Loading and Preparing a Dataset for Fine-Tuning the Pre-Trained bert-base-NER Model in Hugging Face for Named Entity Recognition (NER)

3 min readOct 8, 2023

This is a series of short tutorials about using Hugging Face. The table of contents is here.

In this lesson, we will load and prepare a dataset for fine-tuning the pre-trained bert-base-NER model for Named Entity Recognition (NER).

In Lesson 2.1, we applied a pre-trained model, bert-base-NER, to extract 4 types of pre-defined entities. In many applications, we need to extract different types of entities. To do so, we will fine-tune the pre-trained model on a dataset that defines different named entities to be extracted.

In this lesson, we begin with preparing a dataset for a fine-tuning process.

The WNUT 2017 Dataset

The Workshop on Noisy and User-generated Text (WNUT) focuses on Natural Language Processing applied to noisy user-generated text. The WNUT 2017 shared task provided data for identifying unusual, previously-unseen entities in the context of emerging discussions. We will use the WNUT 2017 dataset to fine-tune the bert-base-NER model for different entity types.

Load the WNUT 2017 Dataset

Let us begin with loading the WNUT 17 dataset from the Datasets library

from datasets import load_dataset

wnut = load_dataset("wnut_17")

The dataset has been split into train, test, and validation sets. An instance is a dictionary having three keys: ‘id’, ‘tokens’, and ‘ner_tags’.

List the Tag Names in the WNUT 2017 Dataset

Each number in ‘ner_tags’ represents an entity. We convert the numbers to their tag names which are listed as follows:

O
B-corporation
I-corporation
B-creative-work
I-creative-work
B-group
I-group
B-location
I-location
B-person
I-person
B-product
I-product

There are total 6 named entities plus the tag ‘O’. The 6 named entities are: Corporation, Creative-Work, Group, Location, Person, and Product.

Tokenize the Tokens into Subwords by the Tokenizer of bert-base-NER

To fine-tune the bert-base-NER model, we need to load a bert-base-NER tokenizer to preprocess the tokens. Each instance in the dataset has a ‘tokens’ field. It looks like the sentence has already been tokenized. But the sentence actually hasn't been tokenized. We will need to set ‘is_split_into_words’ to True to tokenize the words into subwords.
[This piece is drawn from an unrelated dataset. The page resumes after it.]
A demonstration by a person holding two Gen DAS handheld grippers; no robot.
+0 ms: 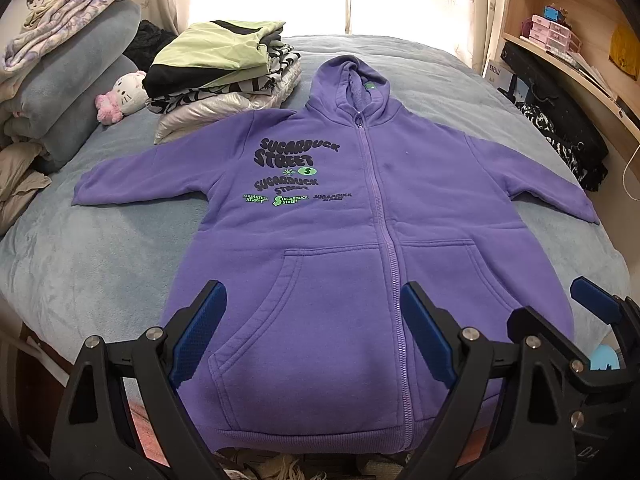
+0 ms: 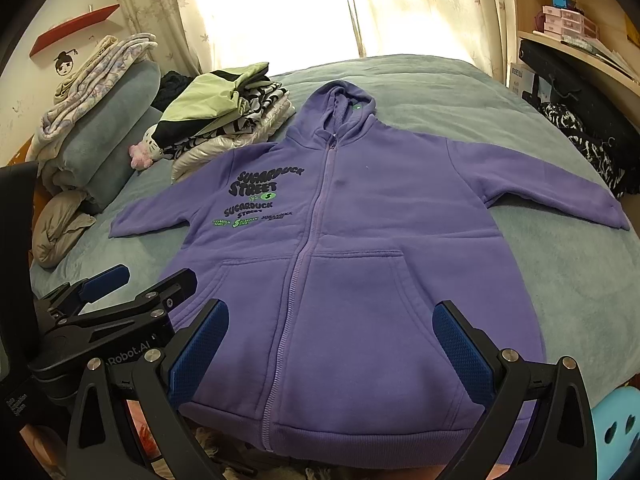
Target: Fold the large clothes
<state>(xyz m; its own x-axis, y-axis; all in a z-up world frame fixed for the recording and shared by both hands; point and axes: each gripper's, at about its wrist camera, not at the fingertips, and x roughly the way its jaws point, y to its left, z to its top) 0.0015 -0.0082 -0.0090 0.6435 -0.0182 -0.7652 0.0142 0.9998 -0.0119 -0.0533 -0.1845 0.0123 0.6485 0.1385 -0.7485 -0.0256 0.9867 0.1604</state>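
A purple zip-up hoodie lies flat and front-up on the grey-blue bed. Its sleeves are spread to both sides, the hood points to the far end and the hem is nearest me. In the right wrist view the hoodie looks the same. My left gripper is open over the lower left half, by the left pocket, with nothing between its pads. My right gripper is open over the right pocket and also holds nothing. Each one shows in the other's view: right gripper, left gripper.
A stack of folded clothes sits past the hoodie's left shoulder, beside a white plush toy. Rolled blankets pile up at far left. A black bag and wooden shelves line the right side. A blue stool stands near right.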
tokenized_result = tokenizer(rec["tokens"], is_split_into_words=True)

Assign Given Tags to Tokens after the Tokenization

After we applied the tokenizer to the input, we need to assign the given NER tags to the resultant tokens. However, the tokenization process adds two special tokens [CLS] and [SEP] to the tokenized result. The tokenization may also split a single word into several subwords. The special and subword tokens cause a mismatch between the tokenized result and the given tags in the datasets. We need to realign the subword tokens with the given tags during fine-tuning when using the datasets.
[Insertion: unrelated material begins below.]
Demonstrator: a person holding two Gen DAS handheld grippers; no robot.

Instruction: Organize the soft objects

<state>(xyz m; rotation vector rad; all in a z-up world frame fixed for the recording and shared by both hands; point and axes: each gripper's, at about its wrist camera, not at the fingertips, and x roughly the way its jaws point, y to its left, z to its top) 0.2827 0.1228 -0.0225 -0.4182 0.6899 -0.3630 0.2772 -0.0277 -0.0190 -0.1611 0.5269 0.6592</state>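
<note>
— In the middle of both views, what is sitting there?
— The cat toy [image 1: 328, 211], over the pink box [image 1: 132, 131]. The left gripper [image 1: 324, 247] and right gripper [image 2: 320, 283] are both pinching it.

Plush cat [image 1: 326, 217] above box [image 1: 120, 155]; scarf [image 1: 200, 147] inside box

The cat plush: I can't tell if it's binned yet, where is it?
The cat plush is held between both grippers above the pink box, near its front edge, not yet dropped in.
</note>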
We apply the following steps to the assignment:

First, we map all subword tokens to their corresponding word. There is a word_id method of the tokenized result that maps tokens to their corresponding word ids.
Second, we assign the special tag -100 to the special tokens [CLS] and [SEP].
Third, for a word that was split into multiple subword tokens, we only assign the first token with the original tag. For the rest of the subword tokens, we assign the special -100 to them.

In the notebook (see link below), we create a function to realign the subword tokens with the given tags. We also use an example to illustrate the steps.

To apply the preprocessing function over the entire dataset, we apply the Huggingface Datasets map function. To speed up the ‘map’ function, we set ‘batched=True’ to process multiple elements of the dataset at once.

tokenized_wnut = wnut.map(tokenize_and_align_tags, batched=True)

Create Data Collator

Finally, we create a batch of examples using DataCollatorWithPadding which dynamically pads the sentences to the longest length in a batch during collation.

from transformers import DataCollatorForTokenClassification

data_collator = DataCollatorForTokenClassification(tokenizer=tokenizer)

Now, we have prepared the WNUT 2017 dataset. In the next lesson, we will use the dataset to fine-tune the bert-base-NER model to recognize the 6 named entities: Corporation, Creative-Work, Group, Location, Person, and Product.

The colab notebook is available here:

medium/src/working_huggingface/Working_with_HuggingFace_ch2_Preparing_Dataset_for_Fine_Tuning_NER_Mo…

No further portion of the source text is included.